What Entrance Tests Are Required for College Admission?

ACT - The ACT focuses on four subject areas: English, math, reading skills, and natural sciences. Scores range from 1-36. The composite scores is the average of the four subject areas. A writing test is offered as an option. Students are advised to choose this option. A combined English Writing score will represent 2/3ユs weight for the multiple-choice section and 1/3 for the writing. Registration forms for the ACT may be obtained from the Counseling Center or online at www.act.com. Students are encouraged to take the ACT in the spring of their junior year or the fall of their senior year.

SAT - The College Entrance Examination Board (College Board) offers the SAT Reasoning Test as a measurement of the verbal, mathematical, and writing abilities a student has acquired throughout the years of his or her education. Combined scores for the SAT Reasoning Test range from 200-2400 or 200-800 for each 3 divisions. Online registration can be located at www.collegeboard.com. Schools do receive a few paper copies, have your student check in the Counseling Center, if this is your preferred method of registration.

SAT SUBJECT TESTS - The College Entrance Examination Board (College Board) offers Subject Tests to measure a student's ability in particular subject areas. Most highly competitive colleges require Subject Tests, in addition to the SAT, or the ACT. Check with each individual school.

Are There Fee Waivers for College Entrance Exams?

Yes, fee waivers for the SAT, Subject Tests, and the ACT are available in the Counseling Center.

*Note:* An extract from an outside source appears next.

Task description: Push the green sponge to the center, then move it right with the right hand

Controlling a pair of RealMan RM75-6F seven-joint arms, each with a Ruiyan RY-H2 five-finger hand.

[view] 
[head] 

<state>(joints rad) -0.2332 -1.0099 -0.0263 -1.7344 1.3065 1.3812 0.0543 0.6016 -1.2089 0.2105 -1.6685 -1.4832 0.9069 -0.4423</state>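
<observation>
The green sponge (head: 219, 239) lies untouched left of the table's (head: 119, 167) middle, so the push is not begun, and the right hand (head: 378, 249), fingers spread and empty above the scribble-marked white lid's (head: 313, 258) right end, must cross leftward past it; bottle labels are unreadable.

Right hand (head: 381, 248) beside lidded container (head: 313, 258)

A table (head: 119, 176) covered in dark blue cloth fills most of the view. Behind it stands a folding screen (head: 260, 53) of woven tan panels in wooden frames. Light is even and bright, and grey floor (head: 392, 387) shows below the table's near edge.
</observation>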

Fee waivers are granted based on family income.

What is the PSAT?

Offered by the National Merit Scholarship Corporation (NMSC) and the College Entrance Examination Board (College Board), the SAT is designed to measure mathematical, verbal, and writing abilities necessary for success in colleges. Scores range from 20 to 80 for each division of the test. The test is a preparation for the SAT. It is also used by the NMSC to determine candidates for the National Merit Scholarship Program and the National Achievement Program for African American Students. 1% of students with the highest nationwide scores may be eligible for further scholarship consideration. Many students scoring between 95-99% are awarded Letters of Commendation in recognition of their achievement.

What is the Common Application?

The Common Application is used by over 500 colleges, mostly private, throughout the country. One form utilized by so many colleges allows for students to streamline the college application process. If a student is submitting his or her application online, he or she can work on the application over the course of several months before submitting it.

What is the difference between Early Action, Early Action Single Choice, Early Decision, Early Decision II, Rolling Admissions and Regular Admission?

  • EARLY ACTION: An early action process whereby a student can submit an application by November 1 (or other designated date) and receive a decision by mid-December. The Early Action student, if accepted, is not bound to enroll. Students are not required to notify the college of their enrollment decision until May 1 and they can apply to other colleges early action or early decision.

  • EARLY DECISION : An early application process that carries a binding commitment to enroll, if accepted, to the college. Student and parent must sign that if admitted, the student will attend the college/university regardless of financial aid award. Colleges will share early decision lists, so all other applications must be withdrawn. Students not admitted under Early Decision are reconsidered with the regular decision candidates. Students and parents will not be informed of financial aid prior to admission. A small number of colleges have a second round of early decision called early decision II. This deadline is usually around January 15th with notification one month later.

  • REGULAR DECISION: The most common application process in this country. Students usually apply to colleges between January 1st and the 15th, are notified of the decision by April 1st, and then must let the college know whether they will matriculate by May 1st.